Now maybe I misunderstood your post, as I thought you had specifically chosen to refer to the scottish people and how they voted, and the term scottish people has a pretty common understanding as being actual scottish born / bred people.

eg from wiki


> In modern use, "Scottish people" or "Scots" is used to refer to anyone whose linguistic, cultural, family ancestral or genetic origins are from within Scotland.


----------



## Humberto (Sep 25, 2014)

butchersapron said:


> We're looking at vote not ID here.
> 
> (and how one nation been done  wrong  by another - nationalism we used to call it on the left)

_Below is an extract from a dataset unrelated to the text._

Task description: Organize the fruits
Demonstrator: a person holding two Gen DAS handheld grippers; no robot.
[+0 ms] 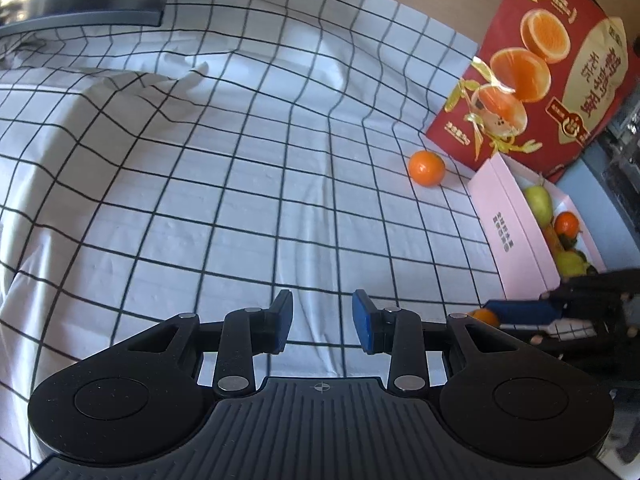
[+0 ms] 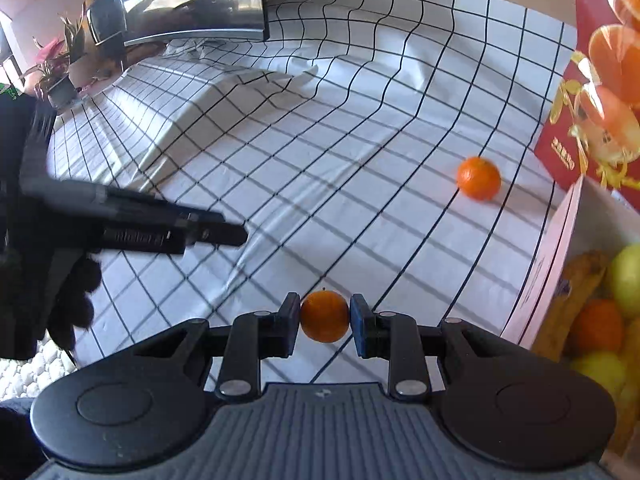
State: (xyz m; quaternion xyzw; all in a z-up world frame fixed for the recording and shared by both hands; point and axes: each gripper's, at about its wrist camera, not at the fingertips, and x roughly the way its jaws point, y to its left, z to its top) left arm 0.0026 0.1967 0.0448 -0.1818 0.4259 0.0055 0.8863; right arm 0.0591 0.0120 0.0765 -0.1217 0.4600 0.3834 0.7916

A nation being wronged deserved attention unless I have misunderstood.


----------



## free spirit (Sep 25, 2014)

littlebabyjesus said:


> Well, this is one of the reasons why basing your politics on nationalism is such a non-starter. I'm Welsh. But I haven't lived in Wales for more than two decades. I've lived in England for most of that time. I still think of myself as Welsh, because as you say, that's where I was born and grew up. But in terms of involving myself in politics, where I live now is where matters. Whether or not a person is 'Scottish' is irrelevant. If they live in a place, that is the place where their voice deserves, and should demand, to be heard wrt the place's politics.
> 
> The talk of 'what it means to be a true Scot' that came from both sides during debates leading up to the referendum stank. It really fucking stank. We were back to Norman fucking Tebbitt and his moronic 'cricket test'.

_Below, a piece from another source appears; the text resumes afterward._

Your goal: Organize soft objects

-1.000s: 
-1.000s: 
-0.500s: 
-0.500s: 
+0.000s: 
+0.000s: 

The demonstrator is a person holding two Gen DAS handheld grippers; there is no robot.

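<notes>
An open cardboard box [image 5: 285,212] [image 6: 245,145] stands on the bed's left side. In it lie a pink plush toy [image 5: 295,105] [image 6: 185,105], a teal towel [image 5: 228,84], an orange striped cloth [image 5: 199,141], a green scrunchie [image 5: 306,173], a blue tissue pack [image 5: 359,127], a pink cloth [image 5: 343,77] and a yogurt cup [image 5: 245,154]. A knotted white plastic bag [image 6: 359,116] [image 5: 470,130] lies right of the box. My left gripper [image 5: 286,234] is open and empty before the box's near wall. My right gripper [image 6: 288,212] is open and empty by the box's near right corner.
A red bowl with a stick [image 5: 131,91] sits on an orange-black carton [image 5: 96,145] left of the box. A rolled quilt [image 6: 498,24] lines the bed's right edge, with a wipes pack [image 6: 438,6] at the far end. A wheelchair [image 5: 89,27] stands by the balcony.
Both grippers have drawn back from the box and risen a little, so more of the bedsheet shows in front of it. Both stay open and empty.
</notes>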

I wasn't basing my politics on nationalism, just attempting some level of accuracy in what's being discussed.

maybe it's just the geographer / statistician in me, but when certain terms have certain specific understood meanings, then others start using them to mean something different it gets a bit confusing to attempt a rational discussion of the subject.

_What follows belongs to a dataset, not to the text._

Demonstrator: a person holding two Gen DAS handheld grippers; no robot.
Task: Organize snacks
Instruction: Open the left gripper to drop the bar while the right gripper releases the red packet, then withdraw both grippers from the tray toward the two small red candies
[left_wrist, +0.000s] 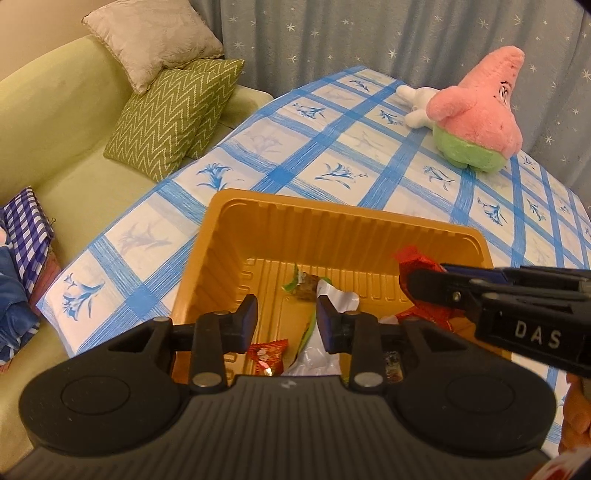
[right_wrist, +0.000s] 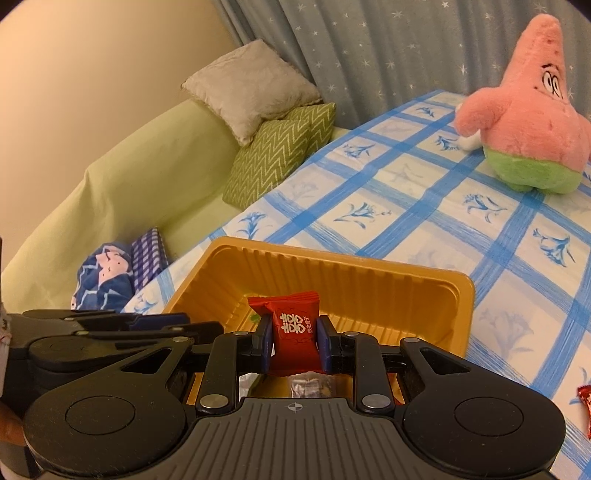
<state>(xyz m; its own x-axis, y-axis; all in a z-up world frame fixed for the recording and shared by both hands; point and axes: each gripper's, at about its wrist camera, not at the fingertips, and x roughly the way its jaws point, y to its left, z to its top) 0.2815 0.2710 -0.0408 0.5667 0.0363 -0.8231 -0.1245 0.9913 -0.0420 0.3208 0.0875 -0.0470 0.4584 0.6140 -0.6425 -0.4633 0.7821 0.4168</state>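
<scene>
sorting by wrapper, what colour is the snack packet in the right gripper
Red, with white characters printed on it: the small red snack packet shows best in the right wrist view.

right gripper (right_wrist: 294, 341) is clamped down, both blue pads (right_wrist: 265, 343) pressing in on something pinched between them, fingers pointing forward. left gripper (left_wrist: 285, 321) sits just to its left, jaws spread apart with nothing between the pads (left_wrist: 249, 316). the two are really close, nearly side by side.
</scene>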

Nationality was clearly a significant factor in how people voted though, a 51/49 split vs a 74:26 split is a statistically significant difference between the Scottish born and rUk born voters.


----------



## free spirit (Sep 25, 2014)

Spanky Longhorn said:


> Not sure it's my or your place to decide what peoples nationality should be


One further point on nationality - those who're born in a country are automatically entitled to citizenship and passport from that country, those who have parents from other countries may also claim dual citizenship with their parents country, but those who have both parents also born in the same country as them would only ever be legally entitled to citizenship and passport from that country alone (although other countries could choose to grant them naturalised citizenship).

so everyone who was born in scotland would have been legally entitled to a scottish passport if it had declared independence, whereas those from elsewhere who just happened to live in scotland may or may not have been allowed to be given a scottish passport at the discretion of the scottish government, if they wanted one/

Being entitled to a scottish passport as a birth right would be a good definition of being a scottish person, as opposed to someone who wouldn't be automatically entitled to that passport (if there actually had been a scottish passport).

So there is a specific internationally agreed legal basis on which to determine nationality, which was the convention I was assuming would be being used when discussing the issue and referring to 'scottish people'. So if it's not mine or your place to decide this, let's just use international convention rather than unilaterally deciding that convention doesn't apply here for some reason.

Hopefully that's cleared that one up.


----------



## redsquirrel (Sep 25, 2014)

DairyQueen said:


> I just don't have a problem with looking at the UK in terms of national interests.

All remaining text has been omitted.